WHAT TO DO
The answer is to be the lines of the material from its start through the line containing "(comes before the", each copied exactly; no pictures.
___ SUPPLIED INFORMATION
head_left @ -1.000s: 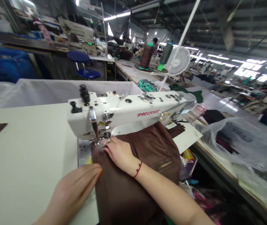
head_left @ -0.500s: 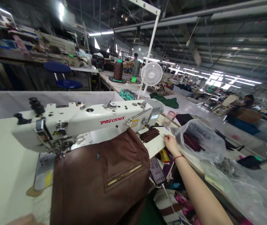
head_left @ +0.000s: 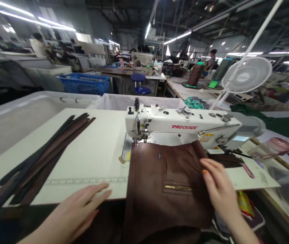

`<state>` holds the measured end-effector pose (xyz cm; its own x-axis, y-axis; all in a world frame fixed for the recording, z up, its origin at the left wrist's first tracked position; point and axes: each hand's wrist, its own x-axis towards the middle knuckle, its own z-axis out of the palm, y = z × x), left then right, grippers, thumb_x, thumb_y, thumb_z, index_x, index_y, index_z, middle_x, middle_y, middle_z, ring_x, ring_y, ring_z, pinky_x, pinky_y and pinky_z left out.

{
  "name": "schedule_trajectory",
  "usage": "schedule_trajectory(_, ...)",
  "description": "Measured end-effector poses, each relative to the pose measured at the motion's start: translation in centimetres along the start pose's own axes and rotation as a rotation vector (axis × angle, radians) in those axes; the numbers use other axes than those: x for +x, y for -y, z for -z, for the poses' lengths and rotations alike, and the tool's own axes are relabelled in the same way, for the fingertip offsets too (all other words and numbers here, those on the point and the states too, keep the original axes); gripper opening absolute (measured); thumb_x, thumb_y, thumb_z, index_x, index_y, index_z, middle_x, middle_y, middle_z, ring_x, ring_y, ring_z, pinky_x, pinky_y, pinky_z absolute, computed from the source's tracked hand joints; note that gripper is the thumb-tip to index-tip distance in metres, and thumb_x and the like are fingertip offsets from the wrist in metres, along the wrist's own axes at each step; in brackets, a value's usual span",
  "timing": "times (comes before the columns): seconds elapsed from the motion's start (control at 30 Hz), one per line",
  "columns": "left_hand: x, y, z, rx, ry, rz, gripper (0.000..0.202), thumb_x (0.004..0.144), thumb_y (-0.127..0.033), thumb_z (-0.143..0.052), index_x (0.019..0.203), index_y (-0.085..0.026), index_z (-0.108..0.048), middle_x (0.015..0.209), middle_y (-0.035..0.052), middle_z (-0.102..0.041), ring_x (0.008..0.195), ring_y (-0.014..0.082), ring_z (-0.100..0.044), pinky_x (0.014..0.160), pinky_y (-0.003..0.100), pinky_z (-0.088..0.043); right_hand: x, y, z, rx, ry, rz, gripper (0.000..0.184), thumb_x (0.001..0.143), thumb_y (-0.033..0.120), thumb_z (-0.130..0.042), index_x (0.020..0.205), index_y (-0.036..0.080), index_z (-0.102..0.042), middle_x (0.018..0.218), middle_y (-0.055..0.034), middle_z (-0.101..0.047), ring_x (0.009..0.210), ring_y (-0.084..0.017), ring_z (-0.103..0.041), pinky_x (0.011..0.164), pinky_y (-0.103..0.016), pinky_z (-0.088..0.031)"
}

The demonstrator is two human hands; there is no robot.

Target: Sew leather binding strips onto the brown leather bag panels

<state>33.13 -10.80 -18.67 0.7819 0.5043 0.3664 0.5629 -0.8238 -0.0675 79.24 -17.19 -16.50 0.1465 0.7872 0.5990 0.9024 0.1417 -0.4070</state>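
A brown leather panel [head_left: 146, 203] with a brass zipper [head_left: 178, 187] lies under the presser foot of a white sewing machine [head_left: 159, 125] and hangs over the table's front edge. My right hand [head_left: 219, 186] rests at the panel's right edge, fingers stretched out and touching the leather. At the front edge of the table, left of the panel, my left hand [head_left: 80, 210] is open, with its fingers extended and nothing in them. Thread snips with a pink handle [head_left: 248, 170] lie right of my right hand, beside a bundle of brown strips [head_left: 224, 159].
Long dark and brown strips [head_left: 50, 152] lie on the left of the table [head_left: 101, 142], near a printed ruler scale [head_left: 88, 180]. A white fan [head_left: 247, 75] and thread cones [head_left: 195, 75] stand behind the machine. A pink-lidded cup [head_left: 276, 147] is at right.
My view has swung left. My right hand has let go of the small pointed tool and come back to the leather panel. The left hand has come further into view.
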Motion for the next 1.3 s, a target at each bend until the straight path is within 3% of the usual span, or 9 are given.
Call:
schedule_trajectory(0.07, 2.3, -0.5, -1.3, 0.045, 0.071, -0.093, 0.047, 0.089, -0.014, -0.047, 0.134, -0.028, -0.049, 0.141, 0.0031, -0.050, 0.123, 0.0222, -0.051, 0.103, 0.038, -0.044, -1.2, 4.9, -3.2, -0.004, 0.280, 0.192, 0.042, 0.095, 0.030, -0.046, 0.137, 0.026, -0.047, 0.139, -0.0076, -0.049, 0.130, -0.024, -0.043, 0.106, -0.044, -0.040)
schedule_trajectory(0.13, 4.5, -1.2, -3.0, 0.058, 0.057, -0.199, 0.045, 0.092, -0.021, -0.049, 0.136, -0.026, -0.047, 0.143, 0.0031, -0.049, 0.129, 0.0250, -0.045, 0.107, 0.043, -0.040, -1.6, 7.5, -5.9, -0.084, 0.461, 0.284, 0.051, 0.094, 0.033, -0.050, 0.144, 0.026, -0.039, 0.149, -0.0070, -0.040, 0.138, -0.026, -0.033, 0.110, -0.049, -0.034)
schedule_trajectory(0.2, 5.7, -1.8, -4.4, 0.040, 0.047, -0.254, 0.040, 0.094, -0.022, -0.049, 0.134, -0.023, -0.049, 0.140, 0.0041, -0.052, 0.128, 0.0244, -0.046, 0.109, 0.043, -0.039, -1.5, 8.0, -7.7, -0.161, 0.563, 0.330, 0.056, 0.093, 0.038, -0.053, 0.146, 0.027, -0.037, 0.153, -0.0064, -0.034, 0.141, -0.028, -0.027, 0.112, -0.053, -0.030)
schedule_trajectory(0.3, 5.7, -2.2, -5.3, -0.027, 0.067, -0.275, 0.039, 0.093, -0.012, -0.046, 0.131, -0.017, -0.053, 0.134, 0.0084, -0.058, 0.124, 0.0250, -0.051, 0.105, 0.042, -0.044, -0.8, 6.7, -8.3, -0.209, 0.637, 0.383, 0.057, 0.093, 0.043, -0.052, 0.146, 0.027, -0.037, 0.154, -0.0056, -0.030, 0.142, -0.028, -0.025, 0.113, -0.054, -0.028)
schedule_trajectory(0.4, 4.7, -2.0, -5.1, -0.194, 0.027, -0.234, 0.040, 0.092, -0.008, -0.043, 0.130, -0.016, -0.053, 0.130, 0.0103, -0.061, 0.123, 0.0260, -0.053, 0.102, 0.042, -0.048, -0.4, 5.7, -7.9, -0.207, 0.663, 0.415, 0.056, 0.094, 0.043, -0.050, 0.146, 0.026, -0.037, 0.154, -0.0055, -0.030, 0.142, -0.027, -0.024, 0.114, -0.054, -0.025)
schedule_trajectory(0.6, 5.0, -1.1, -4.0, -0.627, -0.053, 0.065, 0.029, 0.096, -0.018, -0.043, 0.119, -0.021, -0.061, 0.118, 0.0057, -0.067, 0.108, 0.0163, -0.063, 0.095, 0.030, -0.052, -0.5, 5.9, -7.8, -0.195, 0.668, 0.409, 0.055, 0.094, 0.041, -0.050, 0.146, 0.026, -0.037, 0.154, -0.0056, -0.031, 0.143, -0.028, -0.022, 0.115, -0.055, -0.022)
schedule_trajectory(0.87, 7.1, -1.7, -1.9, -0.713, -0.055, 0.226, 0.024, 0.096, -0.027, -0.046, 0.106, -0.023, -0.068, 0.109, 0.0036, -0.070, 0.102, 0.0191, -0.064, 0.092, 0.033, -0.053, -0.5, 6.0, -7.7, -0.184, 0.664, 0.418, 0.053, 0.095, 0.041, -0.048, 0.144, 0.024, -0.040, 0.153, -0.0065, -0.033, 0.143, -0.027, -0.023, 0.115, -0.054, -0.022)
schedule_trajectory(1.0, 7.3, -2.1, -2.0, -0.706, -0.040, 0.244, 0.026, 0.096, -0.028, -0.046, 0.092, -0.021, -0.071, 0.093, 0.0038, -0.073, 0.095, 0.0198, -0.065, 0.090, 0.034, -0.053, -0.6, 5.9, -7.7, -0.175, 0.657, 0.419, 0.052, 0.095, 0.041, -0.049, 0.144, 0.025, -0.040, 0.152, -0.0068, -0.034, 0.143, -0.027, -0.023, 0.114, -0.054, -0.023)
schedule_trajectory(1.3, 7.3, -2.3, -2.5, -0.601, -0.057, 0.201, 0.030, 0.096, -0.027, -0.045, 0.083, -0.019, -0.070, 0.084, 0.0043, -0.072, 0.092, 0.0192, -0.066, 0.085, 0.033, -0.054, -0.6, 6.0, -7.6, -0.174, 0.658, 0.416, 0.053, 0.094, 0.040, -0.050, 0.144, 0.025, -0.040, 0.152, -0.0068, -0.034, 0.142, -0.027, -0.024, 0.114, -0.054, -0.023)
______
EXPECTED OUTPUT
head_left @ -1.000s: 
head_left @ -0.500s: 
head_left @ +0.000s: 

`<state>` holds the measured end-effector pose (xyz cm; its own x-axis, y-axis; all in a world frame fixed for the recording, z up, its origin at the left wrist's first tracked position; point and axes: each hand's wrist, its own x-axis towards the middle knuckle, its own z-axis out of the palm, y = z × x), left then right, grippers, thumb_x, thumb_y, thumb_z, index_x, index_y, index_z, middle_x, middle_y, middle_z, ring_x, ring_y, ring_z, pinky_x, pinky_y and pinky_z left out.

{
  "name": "schedule_trajectory",
  "usage": "schedule_trajectory(_, ...)",
  "description": "Measured end-effector poses, each relative to the pose measured at the motion's start: translation in centimetres along the start pose's own axes and rotation as a rotation vector (axis × angle, radians) in those axes; the numbers use other axes than those: x for +x, y for -y, z for -z, for the poses' lengths and rotations alike, and the tool's own axes are relabelled in the same way, for the fingertip offsets too (all other words and numbers here, those on the point and the states too, keep the original axes); gripper opening absolute (measured); thumb_x, thumb_y, thumb_z, index_x, index_y, index_z, middle_x, middle_y, middle_z, ring_x, ring_y, ring_z, pinky_x, pinky_y, pinky_z absolute, computed from the source's tracked hand joints; note that gripper is the thumb-tip to index-tip distance in metres, and thumb_x and the like are fingertip offsets from the wrist in metres, along the wrist's own axes at each step; in brackets, a value's usual span",
  "timing": "times (comes before the columns): seconds elapsed from the motion's start (control at 30 Hz), one per line",

This finishes the output.